AIM OF THE EXERCISE:
All of the entries are to be written out again verbatim.

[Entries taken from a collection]

*** Begin section ***

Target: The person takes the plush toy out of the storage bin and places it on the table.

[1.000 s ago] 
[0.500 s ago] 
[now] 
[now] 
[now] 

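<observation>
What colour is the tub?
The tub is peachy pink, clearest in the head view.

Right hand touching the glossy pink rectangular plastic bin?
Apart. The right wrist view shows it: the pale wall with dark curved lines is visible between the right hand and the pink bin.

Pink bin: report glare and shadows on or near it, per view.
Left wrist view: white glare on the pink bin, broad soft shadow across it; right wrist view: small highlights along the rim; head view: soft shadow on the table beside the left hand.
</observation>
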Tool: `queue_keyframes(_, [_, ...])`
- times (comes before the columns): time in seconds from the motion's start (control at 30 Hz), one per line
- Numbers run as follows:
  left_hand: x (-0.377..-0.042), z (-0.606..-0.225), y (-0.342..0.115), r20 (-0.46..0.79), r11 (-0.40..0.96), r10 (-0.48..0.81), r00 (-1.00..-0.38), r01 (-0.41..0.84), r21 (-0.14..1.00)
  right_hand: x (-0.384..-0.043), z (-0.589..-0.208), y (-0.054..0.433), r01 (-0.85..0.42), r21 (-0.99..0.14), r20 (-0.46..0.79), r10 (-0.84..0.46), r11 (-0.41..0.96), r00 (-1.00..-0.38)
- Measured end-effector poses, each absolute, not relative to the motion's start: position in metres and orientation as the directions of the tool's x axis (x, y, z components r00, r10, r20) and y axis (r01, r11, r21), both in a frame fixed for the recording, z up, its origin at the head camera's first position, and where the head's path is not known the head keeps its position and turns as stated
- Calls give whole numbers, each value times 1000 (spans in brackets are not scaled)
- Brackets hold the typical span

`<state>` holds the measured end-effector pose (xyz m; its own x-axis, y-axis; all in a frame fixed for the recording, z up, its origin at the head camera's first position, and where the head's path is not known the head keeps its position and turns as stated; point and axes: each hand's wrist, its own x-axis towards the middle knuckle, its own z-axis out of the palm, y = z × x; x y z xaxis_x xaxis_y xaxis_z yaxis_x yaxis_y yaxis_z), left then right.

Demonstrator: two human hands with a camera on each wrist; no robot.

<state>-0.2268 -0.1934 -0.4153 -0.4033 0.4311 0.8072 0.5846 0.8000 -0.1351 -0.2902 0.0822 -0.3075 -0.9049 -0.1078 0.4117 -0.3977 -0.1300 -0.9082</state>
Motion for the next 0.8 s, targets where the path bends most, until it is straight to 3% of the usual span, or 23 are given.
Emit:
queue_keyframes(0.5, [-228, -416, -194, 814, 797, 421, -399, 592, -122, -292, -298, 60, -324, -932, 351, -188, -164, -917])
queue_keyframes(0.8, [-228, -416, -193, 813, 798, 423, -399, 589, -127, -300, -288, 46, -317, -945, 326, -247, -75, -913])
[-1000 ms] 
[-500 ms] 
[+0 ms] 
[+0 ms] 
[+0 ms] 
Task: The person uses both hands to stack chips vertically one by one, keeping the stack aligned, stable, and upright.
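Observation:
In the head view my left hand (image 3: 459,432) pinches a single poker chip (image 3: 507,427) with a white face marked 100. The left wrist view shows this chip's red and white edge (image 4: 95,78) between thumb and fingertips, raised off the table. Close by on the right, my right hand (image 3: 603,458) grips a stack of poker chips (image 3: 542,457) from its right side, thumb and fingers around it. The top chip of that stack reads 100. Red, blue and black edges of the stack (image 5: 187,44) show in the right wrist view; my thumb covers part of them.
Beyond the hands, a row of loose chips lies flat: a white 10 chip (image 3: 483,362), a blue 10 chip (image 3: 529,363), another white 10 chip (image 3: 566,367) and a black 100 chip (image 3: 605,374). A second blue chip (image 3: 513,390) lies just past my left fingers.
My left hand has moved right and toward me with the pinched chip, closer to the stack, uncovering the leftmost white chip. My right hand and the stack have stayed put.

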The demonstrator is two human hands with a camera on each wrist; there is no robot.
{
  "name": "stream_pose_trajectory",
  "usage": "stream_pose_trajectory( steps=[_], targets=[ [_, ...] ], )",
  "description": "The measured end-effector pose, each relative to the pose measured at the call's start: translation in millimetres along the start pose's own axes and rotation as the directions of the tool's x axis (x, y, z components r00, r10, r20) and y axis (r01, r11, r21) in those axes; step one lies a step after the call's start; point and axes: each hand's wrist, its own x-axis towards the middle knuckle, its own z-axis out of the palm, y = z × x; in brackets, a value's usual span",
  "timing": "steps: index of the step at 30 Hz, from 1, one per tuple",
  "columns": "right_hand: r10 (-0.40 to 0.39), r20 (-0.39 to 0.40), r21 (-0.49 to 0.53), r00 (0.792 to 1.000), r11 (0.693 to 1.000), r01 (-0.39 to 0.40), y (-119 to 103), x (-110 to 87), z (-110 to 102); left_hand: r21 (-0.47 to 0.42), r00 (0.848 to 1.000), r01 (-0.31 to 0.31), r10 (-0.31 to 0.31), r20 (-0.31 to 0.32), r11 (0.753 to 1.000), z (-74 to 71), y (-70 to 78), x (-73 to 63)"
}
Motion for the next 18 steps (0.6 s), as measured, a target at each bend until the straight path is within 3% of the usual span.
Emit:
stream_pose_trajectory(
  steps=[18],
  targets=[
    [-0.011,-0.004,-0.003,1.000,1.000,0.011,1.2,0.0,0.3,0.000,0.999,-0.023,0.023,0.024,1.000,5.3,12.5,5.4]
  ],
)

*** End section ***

ANSWER BELOW:
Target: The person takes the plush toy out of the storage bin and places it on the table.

[1.000 s ago] 
[0.500 s ago] 
[now] 
[now] 
[now] 

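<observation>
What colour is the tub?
The tub is peachy pink, clearest in the head view.

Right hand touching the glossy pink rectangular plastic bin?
Apart. The right wrist view shows it: the pale wall with dark curved lines is visible between the right hand and the pink bin.

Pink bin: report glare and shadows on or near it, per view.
Left wrist view: white glare on the pink bin, broad soft shadow across it; right wrist view: small highlights along the rim; head view: soft shadow on the table beside the left hand.
</observation>
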Tool: `queue_keyframes(_, [_, ...])`
- times (comes before the columns): time in seconds from the motion's start (control at 30 Hz), one per line
- Numbers run as follows:
  left_hand: x (-0.377..-0.042), z (-0.606..-0.225), y (-0.342..0.115), r20 (-0.46..0.79), r11 (-0.40..0.96), r10 (-0.48..0.81), r00 (-1.00..-0.38), r01 (-0.41..0.84), r21 (-0.14..1.00)
  right_hand: x (-0.384..-0.043), z (-0.589..-0.208), y (-0.054..0.433), r01 (-0.85..0.42), r21 (-0.99..0.14), r20 (-0.46..0.79), r10 (-0.84..0.46), r11 (-0.41..0.96), r00 (-1.00..-0.38)
- Measured end-effector poses, each absolute, not relative to the motion's start: position in metres and orientation as the directions of the tool's x axis (x, y, z components r00, r10, r20) and y axis (r01, r11, r21), both in a frame fixed for the recording, z up, its origin at the head camera's first position, and where the head's path is not known the head keeps its position and turns as stated
- Calls give whole numbers, each value times 1000 (spans in brackets are not scaled)
- Brackets hold the typical span

`<state>` holds the measured end-effector pose (xyz m; its own x-axis, y-axis; all in a frame fixed for the recording, z up, its origin at the head camera's first position, and where the head's path is not known the head keeps its position and turns as stated; point and axes: each hand's wrist, its own x-axis towards the middle knuckle, its own z-axis out of the palm, y = z × x; x y z xaxis_x xaxis_y xaxis_z yaxis_x yaxis_y yaxis_z), left then right.

Demonstrator: two human hands with a camera on each wrist; no robot.

<state>-0.2268 -0.1934 -0.4153 -0.4033 0.4311 0.8072 0.5846 0.8000 -0.1351 -0.2902 0.0822 -0.3075 -0.9049 -0.1078 0.4117 -0.3977 -0.1300 -0.9082</state>
Motion for the next 0.8 s, targets where the path bends most, until it is straight to 3% of the usual span, or 23 are given.
Emit:
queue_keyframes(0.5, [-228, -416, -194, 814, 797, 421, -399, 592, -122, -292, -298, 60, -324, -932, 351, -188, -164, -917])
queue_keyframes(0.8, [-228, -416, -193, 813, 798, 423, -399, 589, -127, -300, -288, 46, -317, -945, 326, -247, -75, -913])
[-1000 ms] 
[-500 ms] 
[+0 ms] 
[+0 ms] 
[+0 ms] 
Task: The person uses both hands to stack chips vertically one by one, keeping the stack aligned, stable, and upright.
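Observation:
In the head view my left hand (image 3: 459,432) pinches a single poker chip (image 3: 507,427) with a white face marked 100. The left wrist view shows this chip's red and white edge (image 4: 95,78) between thumb and fingertips, raised off the table. Close by on the right, my right hand (image 3: 603,458) grips a stack of poker chips (image 3: 542,457) from its right side, thumb and fingers around it. The top chip of that stack reads 100. Red, blue and black edges of the stack (image 5: 187,44) show in the right wrist view; my thumb covers part of them.
Beyond the hands, a row of loose chips lies flat: a white 10 chip (image 3: 483,362), a blue 10 chip (image 3: 529,363), another white 10 chip (image 3: 566,367) and a black 100 chip (image 3: 605,374). A second blue chip (image 3: 513,390) lies just past my left fingers.
My left hand has moved right and toward me with the pinched chip, closer to the stack, uncovering the leftmost white chip. My right hand and the stack have stayed put.
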
The demonstrator is two human hands with a camera on each wrist; there is no robot.
{
  "name": "stream_pose_trajectory",
  "usage": "stream_pose_trajectory( steps=[_], targets=[ [_, ...] ], )",
  "description": "The measured end-effector pose, each relative to the pose measured at the call's start: translation in millimetres along the start pose's own axes and rotation as the directions of the tool's x axis (x, y, z components r00, r10, r20) and y axis (r01, r11, r21) in those axes; step one lies a step after the call's start; point and axes: each hand's wrist, its own x-axis towards the middle knuckle, its own z-axis out of the palm, y = z × x; in brackets, a value's usual span",
  "timing": "steps: index of the step at 30 Hz, from 1, one per tuple",
  "columns": "right_hand: r10 (-0.40 to 0.39), r20 (-0.39 to 0.40), r21 (-0.49 to 0.53), r00 (0.792 to 1.000), r11 (0.693 to 1.000), r01 (-0.39 to 0.40), y (-119 to 103), x (-110 to 87), z (-110 to 102); left_hand: r21 (-0.47 to 0.42), r00 (0.848 to 1.000), r01 (-0.31 to 0.31), r10 (-0.31 to 0.31), r20 (-0.31 to 0.32), r11 (0.753 to 1.000), z (-74 to 71), y (-70 to 78), x (-73 to 63)"
}
Motion for the next 18 steps (0.6 s), as measured, a target at each bend until the straight path is within 3% of the usual span.
Emit:
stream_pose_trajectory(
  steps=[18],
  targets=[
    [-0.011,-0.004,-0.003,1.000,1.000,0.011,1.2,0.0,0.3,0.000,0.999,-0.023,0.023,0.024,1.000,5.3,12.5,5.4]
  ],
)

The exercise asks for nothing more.